Avtar Singh Bhurji

Personal information
- Nationality: Ugandan
- Born: 15 December 1944 Jalandhar, Punjab Province, British India
- Died: 26 January 2025 (aged 80) Esher, Surrey, England
- Height: 5 ft 6 in (1.68 m)

Sport
- Sport: Field hockey

= Avtar Singh Bhurji =

Ugandan field hockey player (1944–2025)

Avtar Singh Bhurji (15 December 1944 – 26 January 2025) was an Indian-born Ugandan field hockey player. He competed in the men's tournament at the 1972 Summer Olympics for Uganda. After the Games, Bhurji continued playing hockey until 1991 until a health condition forced him to retire. He also coached hockey teams for several decades and became a field hockey photographer.

==Early life==
Bhurji was born in Bika, a village in Jalandhar, India on 15 December 1944. The same year he moved to Kampala, the capital city of Uganda, along with his father, who owned a construction company. He attended Demonstration Primary School and Kololo Senior Secondary School in Uganda before spending time In England where he attended Kingston University in London.

==Career==
As a member of Uganda's burgeoning Asian population, Bhurji took up field hockey. While attending university in England, Bhurji played for Spencer Hockey Club, London Indians and Middlesex Under-21st. He returned to Uganda in 1969, joining Sikh Union Kampala. It was at the club that he was eventually selected for Uganda's squad for the 1972 Summer Olympics in Munich, West Germany by coach Randhir Singh Gentle. The squad contained six players from Bhurji's secondary school.

At the Games, Uganda finished bottom of its group; in its seven matches, the team lost four and drew three, recording a surprise draw with eventual gold medal winners West Germany. Bhurji featured in six of the side's fixtures, missing only the first match with Malaysia.

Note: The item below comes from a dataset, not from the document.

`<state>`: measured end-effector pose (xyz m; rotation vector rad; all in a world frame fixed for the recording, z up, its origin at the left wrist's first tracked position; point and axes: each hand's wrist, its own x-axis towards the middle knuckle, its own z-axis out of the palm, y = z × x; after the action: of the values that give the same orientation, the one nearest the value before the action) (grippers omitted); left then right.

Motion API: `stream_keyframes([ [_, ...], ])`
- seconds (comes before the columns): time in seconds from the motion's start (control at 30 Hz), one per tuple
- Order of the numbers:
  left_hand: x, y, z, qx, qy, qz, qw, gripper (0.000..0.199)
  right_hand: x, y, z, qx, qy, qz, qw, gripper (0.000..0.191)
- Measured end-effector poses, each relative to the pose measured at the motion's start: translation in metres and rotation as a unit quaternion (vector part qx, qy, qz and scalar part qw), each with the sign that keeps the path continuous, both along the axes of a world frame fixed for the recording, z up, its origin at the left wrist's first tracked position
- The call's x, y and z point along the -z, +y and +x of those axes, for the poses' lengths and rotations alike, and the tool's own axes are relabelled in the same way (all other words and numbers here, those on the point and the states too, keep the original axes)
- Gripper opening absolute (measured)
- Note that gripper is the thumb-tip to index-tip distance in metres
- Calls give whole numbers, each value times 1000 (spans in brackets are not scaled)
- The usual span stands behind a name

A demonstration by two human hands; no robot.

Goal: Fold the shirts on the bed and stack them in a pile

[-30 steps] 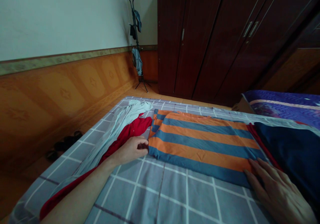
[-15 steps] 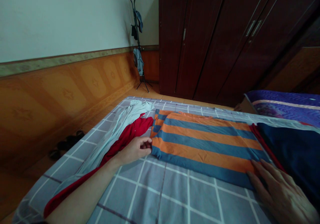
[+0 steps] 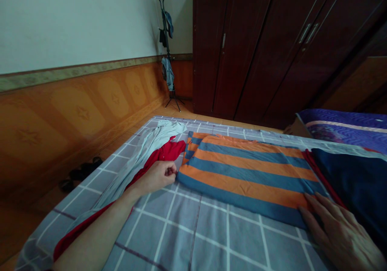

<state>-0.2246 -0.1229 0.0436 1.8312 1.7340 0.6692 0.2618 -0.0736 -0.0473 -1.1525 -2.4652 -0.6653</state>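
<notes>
An orange and blue-grey striped shirt (image 3: pixel 244 170) lies folded on the grey checked bedspread (image 3: pixel 208 238). My left hand (image 3: pixel 161 176) pinches the near left corner of the shirt, fingers curled closed. At the near right corner, my right hand (image 3: pixel 341 226) rests flat on the fabric with its fingers stretched out. A red garment (image 3: pixel 161 152) and a pale, light-coloured garment (image 3: pixel 151 138) lie rumpled to the left, partly behind my left forearm.
Dark navy folded clothing (image 3: pixel 350 178) lies at the right, with a dark red edge beside the shirt. Beyond the bed stand a dark wooden wardrobe (image 3: pixel 250 53) and a coat rack (image 3: pixel 167 49). Dark footwear (image 3: pixel 81 172) sits on the floor at left. A purple quilted bed cover (image 3: pixel 347 126) shows far right.
My left hand has moved a little left, drawing the shirt's near left corner outward and smoothing that edge. My right hand has stayed in place.
</notes>
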Motion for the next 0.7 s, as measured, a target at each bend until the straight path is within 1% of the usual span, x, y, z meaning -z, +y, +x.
stream_keyframes([
  [0.13,-12,-2,-17,-12,22,-13,1000,7,1,0,0,9,6,-8,1000,42],
  [0.23,-13,-4,-21,6,29,-34,999,7,5,0,4,7,4,-15,1000,40],
  [0.33,-9,-3,-20,8,0,-44,999,10,6,-1,8,2,-17,-16,1000,40],
  [0.47,0,0,-8,7,-68,-60,996,18,3,-2,9,3,-49,-22,999,40],
  [0.57,8,2,2,12,-107,-63,992,13,2,-2,7,12,-46,-16,999,40],
  [0.67,11,4,3,-11,-150,-43,988,11,1,-3,4,19,-34,-30,999,41],
  [0.7,10,5,2,-23,-169,-45,984,12,0,-3,2,29,-15,-41,999,41],
])
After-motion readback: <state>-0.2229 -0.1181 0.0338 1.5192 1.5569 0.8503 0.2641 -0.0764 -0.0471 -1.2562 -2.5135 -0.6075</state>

While Bhurji was at the Olympic Games, Ugandan leader Idi Amin had authorised the seizure of property from Asians living in the country and their deportation. Bhurji returned home but his father soon decided to flee the country in 1973, rebuilding his company in Nairobi, Kenya. The family eventually settled in London where Bhurji began playing for Blackheath Hockey Club. With Blackheath, he won the National Indoor Championships in 1976.

==Later life and death==
Bhurji remained heavily involved with hockey, coaching in London for more than two decades and being employed as a professional photographer at hockey matches. He eventually retired from playing in 1991 after spending two weeks in a coma due to a blockage in his portal vein. In 1996, Bhurji suffered a gunshot wound to the leg after he was robbed along with a group of friends while coaching hockey in Nairobi. He is also a qualified civil engineer.

Bhurji died in Esher, Surrey, England on 26 January 2025, at the age of 80.